Until Your Majesty’s pleasure is known, Lord Panmure has ordered the storekeeper at Portsmouth to take charge of the gun. Its weight will be about two tons, and the carriage three tons. It is about 160 years old.
Lord Panmure has the honour to forward in this box a submission of the name of Admiral Hamelin as a Knight Grand Cross of the Bath. This honour is in exchange for similar rank in the Legion of Honour already bestowed upon Sir James Douglas.
April 29, 1857.
Royal Commission to inquire into Medical Administration of the Army.
Lord Panmure presents his humble duty to Your Majesty, and has the honour to submit to Your Majesty the draft of a Royal Commission to inquire into the Medical Administration of the Army.
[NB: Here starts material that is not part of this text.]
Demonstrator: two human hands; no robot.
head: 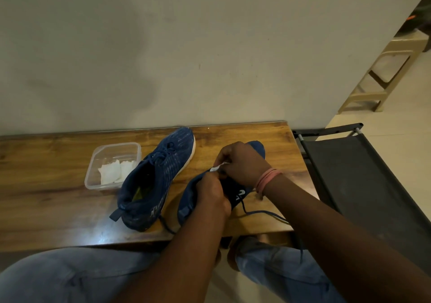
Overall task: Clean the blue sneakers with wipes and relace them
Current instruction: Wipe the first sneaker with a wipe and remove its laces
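Both hands' fingers clamped on wipe [218, 167] over right sneaker [190, 197]; loose lace [263, 212] overhangs counter [58, 186] edge, could snag & drag it off.

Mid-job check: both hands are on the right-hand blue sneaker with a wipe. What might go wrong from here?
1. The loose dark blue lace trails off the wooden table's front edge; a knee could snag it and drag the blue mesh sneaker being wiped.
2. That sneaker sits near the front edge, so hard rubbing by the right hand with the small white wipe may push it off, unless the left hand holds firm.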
Many of the points referred to in this document might be dealt with at once by the hand of authority, subject to Your Majesty’s approval; but they entail expense, and the opinions of such a Commission will weigh more with the House of Commons than any arguments of a Minister in favour of the increased estimate.
The names in the Commission which Your Majesty may not recognise are Dr. Alexander, Sir Thomas Phillips, and Dr. Martin.
Dr. Alexander is in the Army Medical Department, holding the rank of Local Inspector of Hospitals, and signalised himself as being one of the most efficient officers in the Crimea. Sir Thomas Phillips is the legal member, and is the gentleman who so distinguished himself at the Monmouth Riots as to receive his title at Your Majesty’s hands.
Dr. Martin is an eminent surgeon and physician in the retired service of the East India Company, and well acquainted with all the diseases of hot climates.
When Your Majesty has approved of the object and instructions of the Commission, the formal steps will be immediately taken for its issue.
ST JAMES’S PALACE, April 30, 1857.
. . . There are many subjects that require discussion between us, and none more so than that very abominable case of the Chaplain-General writing directly in his own name to the Times a sort of attack upon what we are doing, though why or wherefore he writes this attack I cannot imagine.
I am also anxious to get the Council of Education definitely settled before Parliament meets, so that we have a good case to go before the House should any question be put.
Four more regiments to be sent to India.
I am very glad the Cabinet have decided to send four more regiments to India, in addition to the four ordered to China. This is as it should be. I sent Yorke to you to-day to make some proposals as to the regiments to be sent. I do hope you will insist on the Admiralty not permitting the Transit to go on to China. She will never get there, and it would be unjustifiable to sacrifice so many most valuable lives.
The letter from Outram 3 is most interesting, and I am much obliged to you for having allowed me to peruse it. It appears to me very fortunate that we have succeeded in making peace with Persia.